### Work to be completed
Where does the word "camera" occur in the data below? Copy each line that holds it.
****************
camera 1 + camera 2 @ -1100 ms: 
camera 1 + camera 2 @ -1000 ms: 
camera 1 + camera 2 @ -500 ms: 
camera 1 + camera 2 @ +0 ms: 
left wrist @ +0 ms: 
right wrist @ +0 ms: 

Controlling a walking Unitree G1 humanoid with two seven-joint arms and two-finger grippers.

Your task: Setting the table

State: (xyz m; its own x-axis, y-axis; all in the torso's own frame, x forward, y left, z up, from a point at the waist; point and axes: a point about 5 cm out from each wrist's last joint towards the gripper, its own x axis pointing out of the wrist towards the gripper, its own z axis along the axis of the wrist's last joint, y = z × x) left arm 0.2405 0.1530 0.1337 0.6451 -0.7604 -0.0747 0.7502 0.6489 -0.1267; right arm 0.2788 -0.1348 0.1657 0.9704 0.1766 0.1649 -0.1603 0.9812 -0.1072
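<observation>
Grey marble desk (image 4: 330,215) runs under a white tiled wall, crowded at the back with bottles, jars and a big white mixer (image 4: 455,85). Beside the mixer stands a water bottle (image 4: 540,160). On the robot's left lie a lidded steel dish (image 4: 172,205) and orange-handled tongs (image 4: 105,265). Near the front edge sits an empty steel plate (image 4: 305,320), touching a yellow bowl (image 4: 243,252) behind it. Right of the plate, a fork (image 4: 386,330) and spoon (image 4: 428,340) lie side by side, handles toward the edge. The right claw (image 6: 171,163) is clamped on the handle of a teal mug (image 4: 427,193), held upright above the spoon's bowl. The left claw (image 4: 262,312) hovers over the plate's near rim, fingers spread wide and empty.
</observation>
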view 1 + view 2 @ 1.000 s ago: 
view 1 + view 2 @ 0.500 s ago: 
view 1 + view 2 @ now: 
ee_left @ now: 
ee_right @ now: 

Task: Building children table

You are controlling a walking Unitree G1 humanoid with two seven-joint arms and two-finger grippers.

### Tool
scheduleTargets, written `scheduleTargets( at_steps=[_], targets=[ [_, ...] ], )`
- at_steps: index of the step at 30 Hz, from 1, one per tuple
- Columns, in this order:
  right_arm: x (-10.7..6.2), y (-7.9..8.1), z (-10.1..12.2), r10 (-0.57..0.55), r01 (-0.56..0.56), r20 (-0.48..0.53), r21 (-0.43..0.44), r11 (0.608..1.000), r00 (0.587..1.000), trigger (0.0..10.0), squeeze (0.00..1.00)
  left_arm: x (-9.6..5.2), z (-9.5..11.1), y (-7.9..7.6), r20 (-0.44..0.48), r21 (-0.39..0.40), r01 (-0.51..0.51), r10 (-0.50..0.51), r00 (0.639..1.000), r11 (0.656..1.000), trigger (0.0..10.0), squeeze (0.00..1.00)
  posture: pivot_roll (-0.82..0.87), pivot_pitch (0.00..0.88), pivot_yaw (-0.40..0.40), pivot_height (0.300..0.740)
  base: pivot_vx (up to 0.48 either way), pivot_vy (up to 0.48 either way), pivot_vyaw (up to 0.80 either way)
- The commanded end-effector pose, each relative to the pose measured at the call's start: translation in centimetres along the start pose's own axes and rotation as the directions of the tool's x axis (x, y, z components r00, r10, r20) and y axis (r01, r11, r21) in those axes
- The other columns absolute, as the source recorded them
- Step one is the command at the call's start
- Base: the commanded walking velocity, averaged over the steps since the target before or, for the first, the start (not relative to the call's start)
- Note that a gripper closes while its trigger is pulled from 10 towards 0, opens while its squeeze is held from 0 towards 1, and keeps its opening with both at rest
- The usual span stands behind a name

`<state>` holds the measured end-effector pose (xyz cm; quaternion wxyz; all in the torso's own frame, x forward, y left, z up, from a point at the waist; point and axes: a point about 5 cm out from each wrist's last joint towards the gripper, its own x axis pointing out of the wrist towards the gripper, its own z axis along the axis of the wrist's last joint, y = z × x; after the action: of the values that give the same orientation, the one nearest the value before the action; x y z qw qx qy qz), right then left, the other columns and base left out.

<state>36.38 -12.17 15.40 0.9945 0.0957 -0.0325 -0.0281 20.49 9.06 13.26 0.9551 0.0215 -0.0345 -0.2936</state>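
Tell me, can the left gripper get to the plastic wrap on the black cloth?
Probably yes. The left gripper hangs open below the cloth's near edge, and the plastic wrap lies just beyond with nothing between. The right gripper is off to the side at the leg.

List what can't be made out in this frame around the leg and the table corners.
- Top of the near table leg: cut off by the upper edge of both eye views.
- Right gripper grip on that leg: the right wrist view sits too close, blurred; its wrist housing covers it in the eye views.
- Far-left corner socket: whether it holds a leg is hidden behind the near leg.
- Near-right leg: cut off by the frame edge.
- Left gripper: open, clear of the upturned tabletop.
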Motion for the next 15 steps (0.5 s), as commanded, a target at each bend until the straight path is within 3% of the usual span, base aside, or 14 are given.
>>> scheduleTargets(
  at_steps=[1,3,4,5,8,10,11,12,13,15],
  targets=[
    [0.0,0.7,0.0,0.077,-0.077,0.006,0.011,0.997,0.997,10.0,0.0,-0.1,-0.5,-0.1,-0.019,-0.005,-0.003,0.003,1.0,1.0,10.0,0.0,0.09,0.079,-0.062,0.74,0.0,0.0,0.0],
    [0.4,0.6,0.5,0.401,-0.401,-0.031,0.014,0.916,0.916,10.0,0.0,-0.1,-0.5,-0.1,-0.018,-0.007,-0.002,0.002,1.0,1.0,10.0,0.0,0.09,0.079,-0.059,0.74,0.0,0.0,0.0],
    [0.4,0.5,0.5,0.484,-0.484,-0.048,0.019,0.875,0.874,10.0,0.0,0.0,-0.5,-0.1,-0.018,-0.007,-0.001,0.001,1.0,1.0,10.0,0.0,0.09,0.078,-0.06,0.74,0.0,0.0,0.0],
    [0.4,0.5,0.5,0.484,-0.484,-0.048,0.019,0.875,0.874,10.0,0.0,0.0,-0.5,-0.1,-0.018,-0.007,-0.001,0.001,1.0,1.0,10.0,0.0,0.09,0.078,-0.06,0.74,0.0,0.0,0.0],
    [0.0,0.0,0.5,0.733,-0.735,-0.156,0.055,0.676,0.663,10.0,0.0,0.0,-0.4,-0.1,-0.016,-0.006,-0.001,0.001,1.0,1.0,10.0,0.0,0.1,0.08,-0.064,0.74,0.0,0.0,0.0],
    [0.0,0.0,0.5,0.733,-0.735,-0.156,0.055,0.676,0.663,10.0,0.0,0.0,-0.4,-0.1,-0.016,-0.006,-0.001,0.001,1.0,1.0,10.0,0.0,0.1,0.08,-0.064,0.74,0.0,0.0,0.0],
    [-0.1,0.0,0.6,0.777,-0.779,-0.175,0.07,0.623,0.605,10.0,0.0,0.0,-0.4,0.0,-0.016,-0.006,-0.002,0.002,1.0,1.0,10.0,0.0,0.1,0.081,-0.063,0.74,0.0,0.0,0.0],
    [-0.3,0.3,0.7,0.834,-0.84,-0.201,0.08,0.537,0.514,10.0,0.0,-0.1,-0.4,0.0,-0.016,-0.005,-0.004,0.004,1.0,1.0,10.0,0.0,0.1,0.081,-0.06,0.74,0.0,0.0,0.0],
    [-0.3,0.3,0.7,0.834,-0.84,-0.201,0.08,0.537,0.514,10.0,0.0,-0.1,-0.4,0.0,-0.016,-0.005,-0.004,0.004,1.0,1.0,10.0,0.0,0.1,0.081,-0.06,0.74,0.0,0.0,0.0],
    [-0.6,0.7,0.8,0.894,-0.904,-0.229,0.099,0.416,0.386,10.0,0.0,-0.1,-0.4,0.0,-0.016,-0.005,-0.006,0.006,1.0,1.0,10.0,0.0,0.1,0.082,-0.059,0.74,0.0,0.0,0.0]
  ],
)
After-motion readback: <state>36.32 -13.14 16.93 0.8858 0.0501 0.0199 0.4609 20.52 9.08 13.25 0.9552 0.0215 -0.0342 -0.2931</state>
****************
### Answer for the task
camera 1 + camera 2 @ -1100 ms: 
camera 1 + camera 2 @ -1000 ms: 
camera 1 + camera 2 @ -500 ms: 
camera 1 + camera 2 @ +0 ms: 

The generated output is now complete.